**Task directions:**
Copy out exactly the lines from the first line of the material below through the line containing "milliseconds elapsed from", and nothing beyond them.

**** Dataset content ****

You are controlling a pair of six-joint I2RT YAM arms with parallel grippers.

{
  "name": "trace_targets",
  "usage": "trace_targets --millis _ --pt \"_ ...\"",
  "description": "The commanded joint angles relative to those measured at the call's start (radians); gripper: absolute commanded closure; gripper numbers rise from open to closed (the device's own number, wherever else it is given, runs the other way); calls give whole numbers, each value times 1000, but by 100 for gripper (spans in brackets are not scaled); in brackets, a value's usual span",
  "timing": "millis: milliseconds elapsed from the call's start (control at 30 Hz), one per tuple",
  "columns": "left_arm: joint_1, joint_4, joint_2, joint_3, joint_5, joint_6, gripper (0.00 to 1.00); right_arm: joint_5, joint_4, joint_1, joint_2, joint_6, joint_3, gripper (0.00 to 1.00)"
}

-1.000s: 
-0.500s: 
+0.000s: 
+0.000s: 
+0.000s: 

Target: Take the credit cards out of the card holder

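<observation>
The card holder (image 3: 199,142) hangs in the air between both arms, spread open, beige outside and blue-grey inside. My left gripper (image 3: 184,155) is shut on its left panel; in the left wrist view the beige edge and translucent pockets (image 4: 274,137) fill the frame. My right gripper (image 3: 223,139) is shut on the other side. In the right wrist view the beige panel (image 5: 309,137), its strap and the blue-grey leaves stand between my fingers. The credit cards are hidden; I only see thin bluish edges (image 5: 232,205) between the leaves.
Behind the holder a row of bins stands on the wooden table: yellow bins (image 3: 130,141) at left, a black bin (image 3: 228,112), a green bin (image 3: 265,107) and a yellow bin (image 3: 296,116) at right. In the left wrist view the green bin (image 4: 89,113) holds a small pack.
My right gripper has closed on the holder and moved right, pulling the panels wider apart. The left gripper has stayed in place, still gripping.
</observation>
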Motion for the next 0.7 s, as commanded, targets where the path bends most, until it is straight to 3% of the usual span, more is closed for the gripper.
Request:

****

**Worked solution:**
You are controlling a pair of six-joint I2RT YAM arms with parallel grippers.

{
  "name": "trace_targets",
  "usage": "trace_targets --millis _ --pt \"_ ...\"",
  "description": "The commanded joint angles relative to those measured at the call's start (radians); gripper: absolute commanded closure; gripper numbers rise from open to closed (the device's own number, wherever else it is given, runs the other way); calls give whole numbers, each value times 1000, but by 100 for gripper (spans in brackets are not scaled); in brackets, a value's usual span",
  "timing": "millis: milliseconds elapsed from the call's start (control at 30 Hz), one per tuple",

The answer has been fully written out.